What to work on: Of the lines in the data below, write out exactly those from the one holding "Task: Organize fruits" through the one holding "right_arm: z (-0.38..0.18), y", both included.

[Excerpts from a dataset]
────────
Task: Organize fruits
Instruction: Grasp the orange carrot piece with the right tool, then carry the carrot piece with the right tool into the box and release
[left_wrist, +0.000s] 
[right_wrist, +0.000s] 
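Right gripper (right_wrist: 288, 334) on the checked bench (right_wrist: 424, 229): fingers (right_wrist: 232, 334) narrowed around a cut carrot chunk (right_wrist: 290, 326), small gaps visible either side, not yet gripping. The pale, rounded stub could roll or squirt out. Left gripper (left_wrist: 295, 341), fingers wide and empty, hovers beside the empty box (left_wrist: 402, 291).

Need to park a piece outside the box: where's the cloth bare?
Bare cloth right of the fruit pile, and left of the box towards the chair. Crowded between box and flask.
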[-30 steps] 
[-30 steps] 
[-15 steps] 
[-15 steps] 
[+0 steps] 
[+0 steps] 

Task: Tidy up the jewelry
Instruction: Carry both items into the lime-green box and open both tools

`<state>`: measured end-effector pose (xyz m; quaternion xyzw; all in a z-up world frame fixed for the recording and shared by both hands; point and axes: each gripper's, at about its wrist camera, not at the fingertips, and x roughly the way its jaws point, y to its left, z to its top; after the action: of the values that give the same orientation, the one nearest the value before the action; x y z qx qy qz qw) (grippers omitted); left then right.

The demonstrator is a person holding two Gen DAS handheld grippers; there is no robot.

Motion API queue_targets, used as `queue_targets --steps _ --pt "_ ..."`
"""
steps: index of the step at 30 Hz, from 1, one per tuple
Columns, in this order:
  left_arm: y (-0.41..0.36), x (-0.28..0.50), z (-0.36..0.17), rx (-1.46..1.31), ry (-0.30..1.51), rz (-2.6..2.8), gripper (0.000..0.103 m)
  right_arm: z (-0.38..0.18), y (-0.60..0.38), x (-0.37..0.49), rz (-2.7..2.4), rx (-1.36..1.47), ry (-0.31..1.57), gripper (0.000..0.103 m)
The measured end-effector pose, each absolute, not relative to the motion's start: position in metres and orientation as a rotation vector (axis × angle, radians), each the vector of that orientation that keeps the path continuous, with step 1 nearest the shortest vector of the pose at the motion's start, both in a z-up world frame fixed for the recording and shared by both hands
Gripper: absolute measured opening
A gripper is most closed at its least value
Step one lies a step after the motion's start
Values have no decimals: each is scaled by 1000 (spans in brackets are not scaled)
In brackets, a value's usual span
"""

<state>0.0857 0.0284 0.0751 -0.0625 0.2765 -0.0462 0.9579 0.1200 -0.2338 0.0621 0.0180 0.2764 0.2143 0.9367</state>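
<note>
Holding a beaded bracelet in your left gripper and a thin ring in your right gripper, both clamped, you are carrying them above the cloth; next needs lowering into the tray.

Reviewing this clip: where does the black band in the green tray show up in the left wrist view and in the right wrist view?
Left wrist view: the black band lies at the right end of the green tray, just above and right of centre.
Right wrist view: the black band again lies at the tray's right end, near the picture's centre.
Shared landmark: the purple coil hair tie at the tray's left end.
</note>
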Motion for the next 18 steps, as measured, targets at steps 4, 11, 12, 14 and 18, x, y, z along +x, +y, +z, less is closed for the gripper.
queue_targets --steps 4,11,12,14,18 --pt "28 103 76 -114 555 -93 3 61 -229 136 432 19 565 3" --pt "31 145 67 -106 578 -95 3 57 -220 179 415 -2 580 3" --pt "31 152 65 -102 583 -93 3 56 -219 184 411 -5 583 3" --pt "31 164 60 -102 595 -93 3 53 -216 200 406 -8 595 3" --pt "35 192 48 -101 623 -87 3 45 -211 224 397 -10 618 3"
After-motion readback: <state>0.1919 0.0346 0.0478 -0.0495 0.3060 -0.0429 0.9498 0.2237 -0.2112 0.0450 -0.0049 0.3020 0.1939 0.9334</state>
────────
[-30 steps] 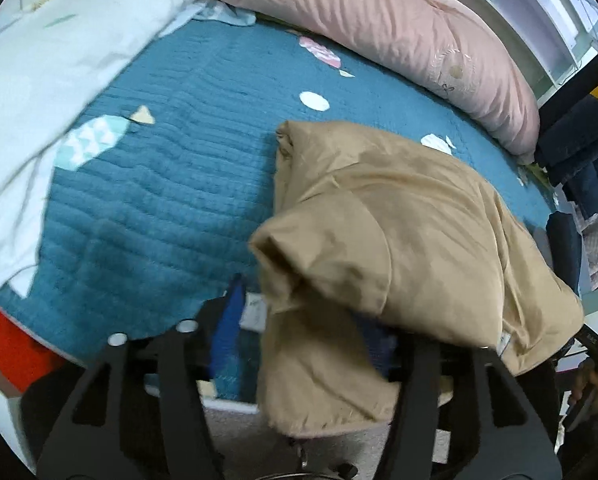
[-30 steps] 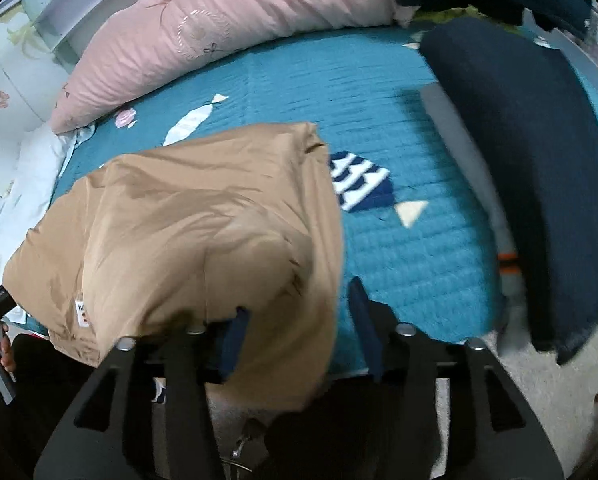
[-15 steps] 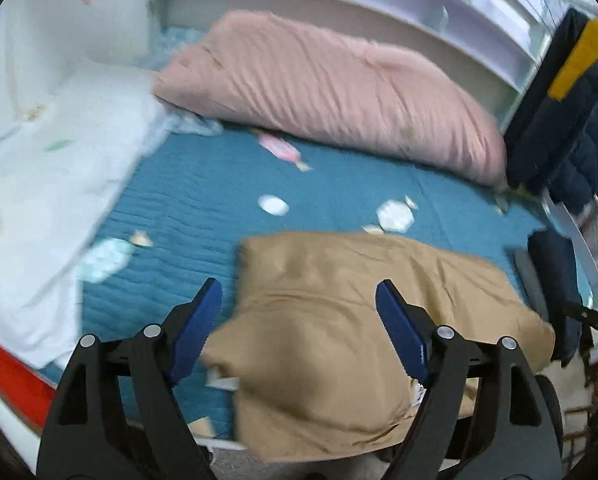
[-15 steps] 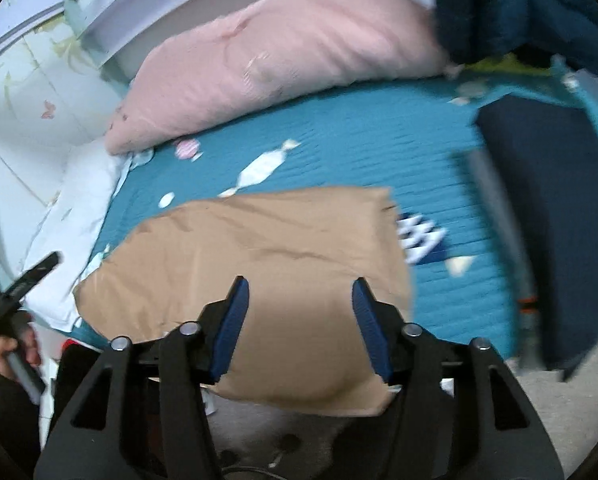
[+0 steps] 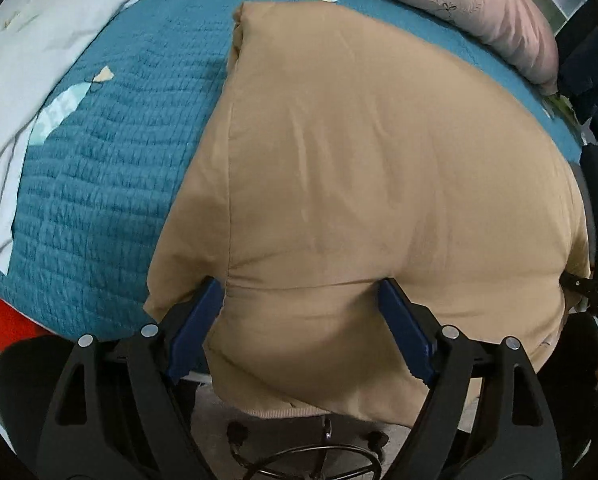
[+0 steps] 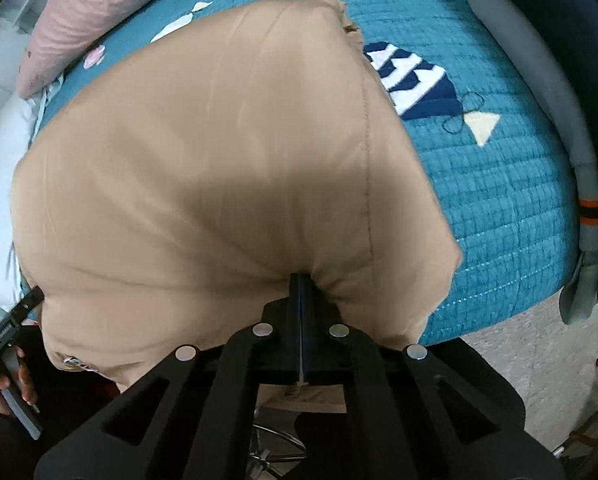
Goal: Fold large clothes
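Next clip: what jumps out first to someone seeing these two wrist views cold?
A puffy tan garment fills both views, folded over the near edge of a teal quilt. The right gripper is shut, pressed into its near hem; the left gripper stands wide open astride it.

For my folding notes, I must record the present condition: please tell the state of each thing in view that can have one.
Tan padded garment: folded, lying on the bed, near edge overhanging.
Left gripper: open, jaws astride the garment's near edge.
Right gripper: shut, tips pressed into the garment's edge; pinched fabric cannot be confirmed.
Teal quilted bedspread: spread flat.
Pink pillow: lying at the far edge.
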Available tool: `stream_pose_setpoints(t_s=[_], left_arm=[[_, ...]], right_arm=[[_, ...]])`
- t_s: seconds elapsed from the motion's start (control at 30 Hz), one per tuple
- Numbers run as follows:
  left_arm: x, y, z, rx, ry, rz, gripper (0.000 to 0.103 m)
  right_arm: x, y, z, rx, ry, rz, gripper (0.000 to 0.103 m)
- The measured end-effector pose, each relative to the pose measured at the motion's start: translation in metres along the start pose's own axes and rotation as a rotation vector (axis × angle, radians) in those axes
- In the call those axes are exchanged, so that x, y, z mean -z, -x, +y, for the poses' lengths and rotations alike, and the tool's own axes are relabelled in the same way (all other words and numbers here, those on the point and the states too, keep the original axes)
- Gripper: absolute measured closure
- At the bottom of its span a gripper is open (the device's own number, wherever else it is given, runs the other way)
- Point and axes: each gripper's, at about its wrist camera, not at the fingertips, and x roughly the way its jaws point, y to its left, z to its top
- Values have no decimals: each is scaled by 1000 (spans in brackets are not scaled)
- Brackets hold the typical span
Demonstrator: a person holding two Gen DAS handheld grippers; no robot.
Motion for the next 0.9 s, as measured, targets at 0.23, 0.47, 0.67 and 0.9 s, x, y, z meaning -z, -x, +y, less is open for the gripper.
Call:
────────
Final answer:
Task: Organize fruits
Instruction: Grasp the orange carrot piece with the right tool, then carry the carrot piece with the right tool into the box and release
[left_wrist, +0.000s] 
[right_wrist, +0.000s] 
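Right gripper (right_wrist: 288, 334) on the checked bench (right_wrist: 424, 229): fingers (right_wrist: 232, 334) narrowed around a cut carrot chunk (right_wrist: 290, 326), small gaps visible either side, not yet gripping. The pale, rounded stub could roll or squirt out. Left gripper (left_wrist: 295, 341), fingers wide and empty, hovers beside the empty box (left_wrist: 402, 291).

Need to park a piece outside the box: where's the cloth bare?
Bare cloth right of the fruit pile, and left of the box towards the chair. Crowded between box and flask.
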[-30 steps] 
[-30 steps] 
[-15 steps] 
[-15 steps] 
[+0 steps] 
[+0 steps] 

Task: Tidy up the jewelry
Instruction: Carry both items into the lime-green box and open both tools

`<state>`: measured end-effector pose (xyz m; quaternion xyzw; all in a z-up world frame fixed for the recording and shared by both hands; point and axes: each gripper's, at about its wrist camera, not at the fingertips, and x roughly the way its jaws point, y to its left, z to its top; after the action: of the values that give the same orientation, the one nearest the value before the action; x y z qx qy qz qw) (grippers omitted); left then right.

The demonstrator is a person holding two Gen DAS handheld grippers; there is no robot.

Motion API queue_targets, used as `queue_targets --steps _ --pt "_ ..."`
"""
steps: index of the step at 30 Hz, from 1, one per tuple
Columns, in this order:
  left_arm: y (-0.41..0.36), x (-0.28..0.50), z (-0.36..0.17), rx (-1.46..1.31), ry (-0.30..1.51), rz (-2.6..2.8), gripper (0.000..0.103 m)
  right_arm: z (-0.38..0.18), y (-0.60..0.38), x (-0.37..0.49), rz (-2.7..2.4), rx (-1.36..1.47), ry (-0.31..1.57), gripper (0.000..0.103 m)

What came before is the complete response.